*What to do*: Every line holding the string "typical" should be copied from the listing.

* * *

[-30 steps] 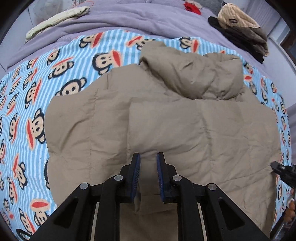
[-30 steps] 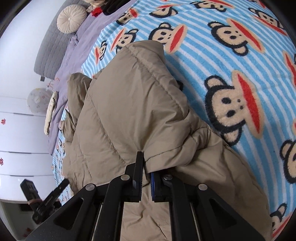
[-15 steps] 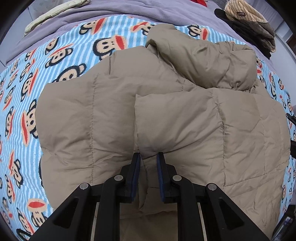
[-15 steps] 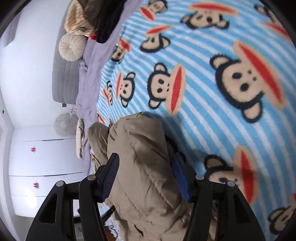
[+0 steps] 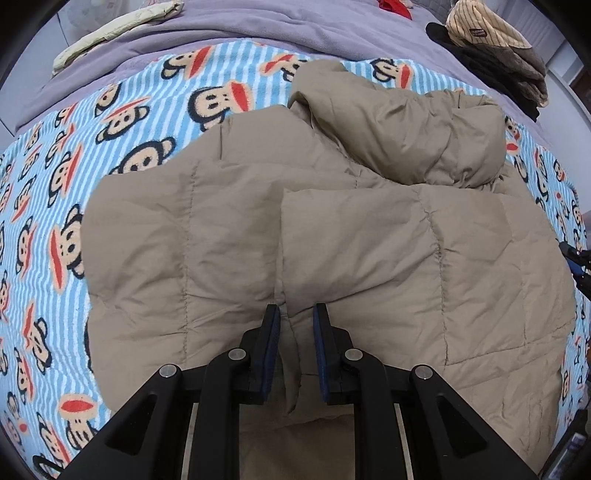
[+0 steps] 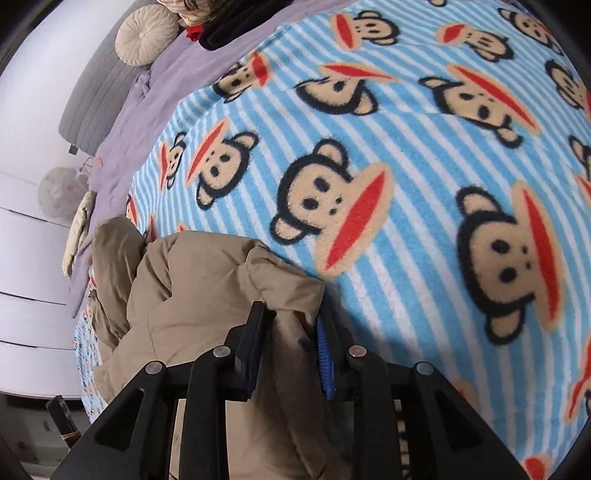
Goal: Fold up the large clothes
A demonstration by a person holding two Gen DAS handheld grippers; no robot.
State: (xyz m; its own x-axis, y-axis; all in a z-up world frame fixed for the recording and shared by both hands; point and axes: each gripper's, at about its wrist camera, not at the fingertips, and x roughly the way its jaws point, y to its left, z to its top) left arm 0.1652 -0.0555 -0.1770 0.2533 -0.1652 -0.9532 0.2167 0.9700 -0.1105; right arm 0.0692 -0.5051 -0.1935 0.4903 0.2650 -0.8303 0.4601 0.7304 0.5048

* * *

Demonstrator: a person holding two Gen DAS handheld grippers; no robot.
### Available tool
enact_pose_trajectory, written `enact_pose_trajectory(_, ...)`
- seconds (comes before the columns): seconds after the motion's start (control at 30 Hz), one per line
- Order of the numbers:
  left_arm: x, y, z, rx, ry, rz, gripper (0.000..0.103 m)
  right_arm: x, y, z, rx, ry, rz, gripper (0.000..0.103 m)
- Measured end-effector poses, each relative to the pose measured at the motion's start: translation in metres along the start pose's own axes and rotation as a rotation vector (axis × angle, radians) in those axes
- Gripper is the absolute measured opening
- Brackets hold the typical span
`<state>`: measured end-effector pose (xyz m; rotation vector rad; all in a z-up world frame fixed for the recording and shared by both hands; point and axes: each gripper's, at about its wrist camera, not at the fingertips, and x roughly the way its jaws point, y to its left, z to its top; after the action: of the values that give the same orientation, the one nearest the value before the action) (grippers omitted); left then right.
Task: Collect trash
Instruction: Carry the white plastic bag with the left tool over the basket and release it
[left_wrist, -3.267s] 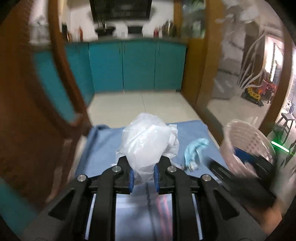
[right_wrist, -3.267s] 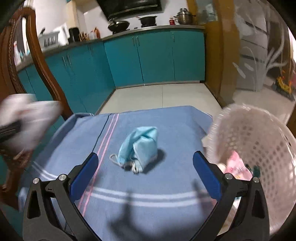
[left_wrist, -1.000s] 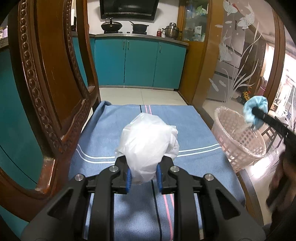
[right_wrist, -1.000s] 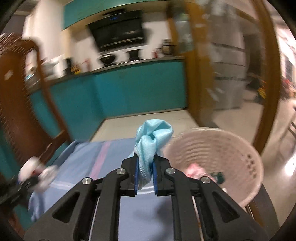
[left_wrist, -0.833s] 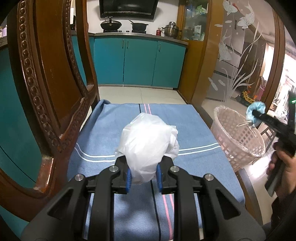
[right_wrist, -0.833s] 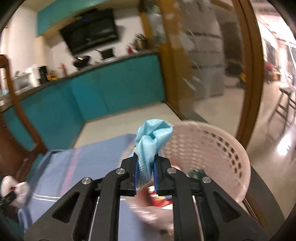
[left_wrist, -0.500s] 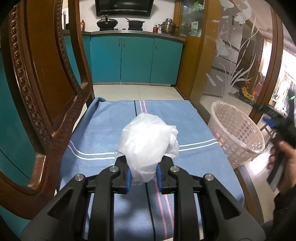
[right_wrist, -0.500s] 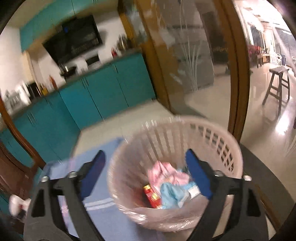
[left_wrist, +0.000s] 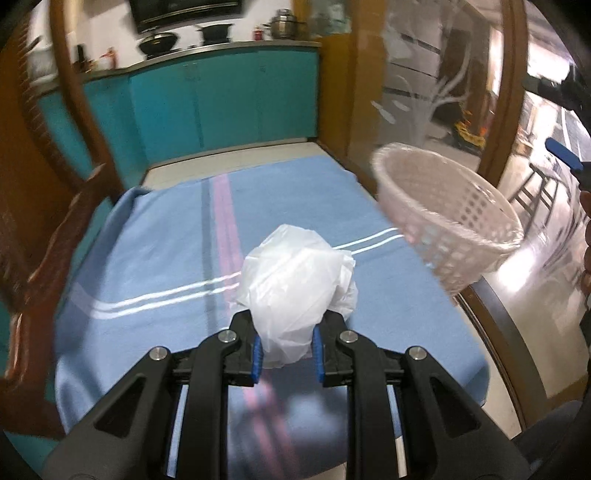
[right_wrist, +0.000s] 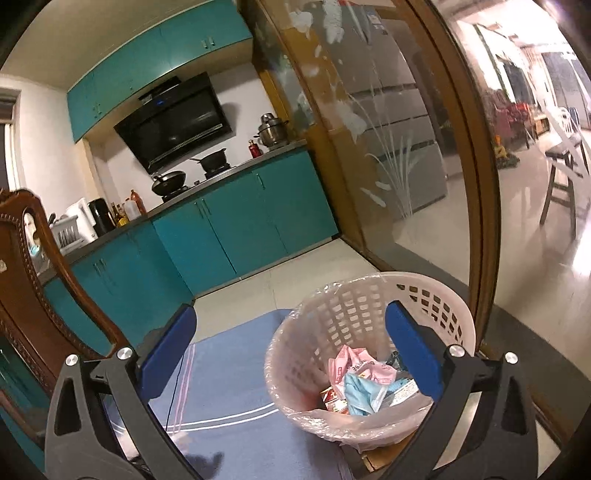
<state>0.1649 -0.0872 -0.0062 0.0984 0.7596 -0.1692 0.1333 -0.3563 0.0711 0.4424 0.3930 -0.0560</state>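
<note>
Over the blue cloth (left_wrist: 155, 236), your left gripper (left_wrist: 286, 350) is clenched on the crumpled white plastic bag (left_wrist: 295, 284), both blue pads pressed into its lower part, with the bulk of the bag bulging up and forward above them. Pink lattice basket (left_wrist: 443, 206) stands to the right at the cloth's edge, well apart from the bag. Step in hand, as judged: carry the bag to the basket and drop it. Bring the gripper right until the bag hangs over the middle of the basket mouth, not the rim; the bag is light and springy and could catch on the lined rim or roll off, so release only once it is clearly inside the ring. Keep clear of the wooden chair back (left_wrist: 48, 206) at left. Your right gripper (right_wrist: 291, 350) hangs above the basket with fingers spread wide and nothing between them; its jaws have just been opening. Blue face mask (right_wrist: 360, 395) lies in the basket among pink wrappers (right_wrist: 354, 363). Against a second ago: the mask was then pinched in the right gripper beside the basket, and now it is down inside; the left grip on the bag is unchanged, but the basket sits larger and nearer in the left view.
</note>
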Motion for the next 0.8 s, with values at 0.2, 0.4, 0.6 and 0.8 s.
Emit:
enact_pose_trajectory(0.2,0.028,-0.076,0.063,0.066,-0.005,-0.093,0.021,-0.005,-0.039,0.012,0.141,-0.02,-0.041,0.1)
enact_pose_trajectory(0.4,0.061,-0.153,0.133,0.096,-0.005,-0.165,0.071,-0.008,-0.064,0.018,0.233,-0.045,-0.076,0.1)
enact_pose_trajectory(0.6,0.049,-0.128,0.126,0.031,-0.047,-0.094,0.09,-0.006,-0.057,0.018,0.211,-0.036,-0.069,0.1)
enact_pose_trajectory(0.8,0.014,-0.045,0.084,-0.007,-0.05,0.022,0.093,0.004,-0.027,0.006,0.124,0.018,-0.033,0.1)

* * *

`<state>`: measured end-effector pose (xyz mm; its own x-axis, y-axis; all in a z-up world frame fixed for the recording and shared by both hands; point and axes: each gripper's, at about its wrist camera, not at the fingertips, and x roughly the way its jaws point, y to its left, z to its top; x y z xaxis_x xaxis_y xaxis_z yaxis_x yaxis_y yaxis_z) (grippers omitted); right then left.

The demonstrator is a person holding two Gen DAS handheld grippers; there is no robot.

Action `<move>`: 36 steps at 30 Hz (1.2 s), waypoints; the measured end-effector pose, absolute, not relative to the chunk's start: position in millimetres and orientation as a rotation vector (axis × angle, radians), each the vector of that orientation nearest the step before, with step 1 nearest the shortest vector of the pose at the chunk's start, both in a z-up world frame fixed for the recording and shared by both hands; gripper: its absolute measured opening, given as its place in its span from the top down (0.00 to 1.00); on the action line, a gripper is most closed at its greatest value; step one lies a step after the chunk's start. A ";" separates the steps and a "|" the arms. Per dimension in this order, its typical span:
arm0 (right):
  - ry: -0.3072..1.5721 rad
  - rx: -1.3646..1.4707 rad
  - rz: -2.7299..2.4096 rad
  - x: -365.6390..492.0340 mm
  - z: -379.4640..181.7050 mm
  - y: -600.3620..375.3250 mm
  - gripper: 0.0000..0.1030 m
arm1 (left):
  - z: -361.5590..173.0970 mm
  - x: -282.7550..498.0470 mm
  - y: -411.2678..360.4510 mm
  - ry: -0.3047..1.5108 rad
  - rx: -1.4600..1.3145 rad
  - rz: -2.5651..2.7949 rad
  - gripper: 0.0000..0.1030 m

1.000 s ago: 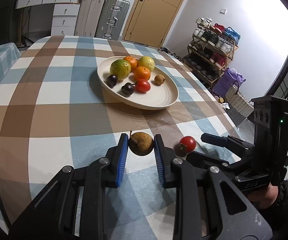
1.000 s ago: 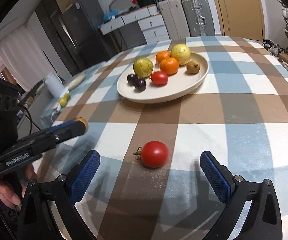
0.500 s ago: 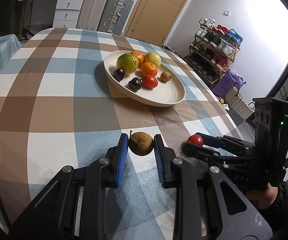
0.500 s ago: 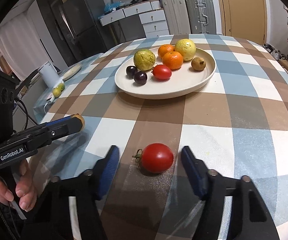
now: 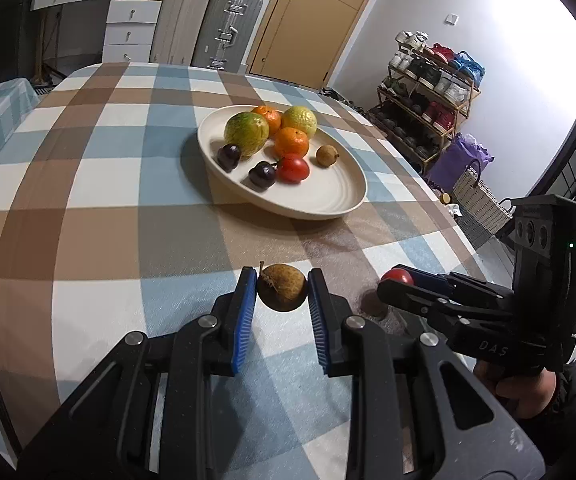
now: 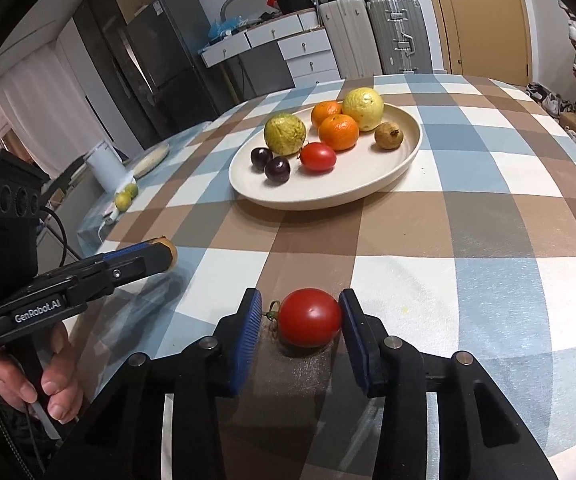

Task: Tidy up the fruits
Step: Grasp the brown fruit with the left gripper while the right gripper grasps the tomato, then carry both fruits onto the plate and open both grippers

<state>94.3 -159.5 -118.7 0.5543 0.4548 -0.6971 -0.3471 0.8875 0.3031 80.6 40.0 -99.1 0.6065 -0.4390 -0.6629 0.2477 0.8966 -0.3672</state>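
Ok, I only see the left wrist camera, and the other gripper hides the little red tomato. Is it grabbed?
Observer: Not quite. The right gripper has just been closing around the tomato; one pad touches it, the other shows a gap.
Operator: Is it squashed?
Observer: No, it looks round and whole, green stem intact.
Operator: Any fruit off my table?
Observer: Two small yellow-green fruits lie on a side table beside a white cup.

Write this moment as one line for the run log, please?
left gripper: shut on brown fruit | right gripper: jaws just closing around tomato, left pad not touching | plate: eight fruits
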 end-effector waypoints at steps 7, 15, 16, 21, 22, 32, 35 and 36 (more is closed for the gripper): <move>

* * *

*Answer for the task*:
- Brackets hold the typical span
Action `<move>`: 36 steps at 30 Hz (1.2 s), waypoints; the measured end-effector pose, absolute, not relative to the chunk's start: position in millimetres and orientation as a rotation vector (axis × angle, radians), each the vector of that orientation nearest the step before, with step 1 nearest the shortest vector of the pose at the chunk's start, both in a z-up world frame fixed for the recording and shared by both hands; gripper: its absolute measured opening, given as its place in its span from the top down (0.00 to 1.00); on the action line, a gripper is most closed at its greatest value; step one lies a step after the chunk's start. A ";" separates the steps and a "|" the arms. Per dimension in this order, its typical span:

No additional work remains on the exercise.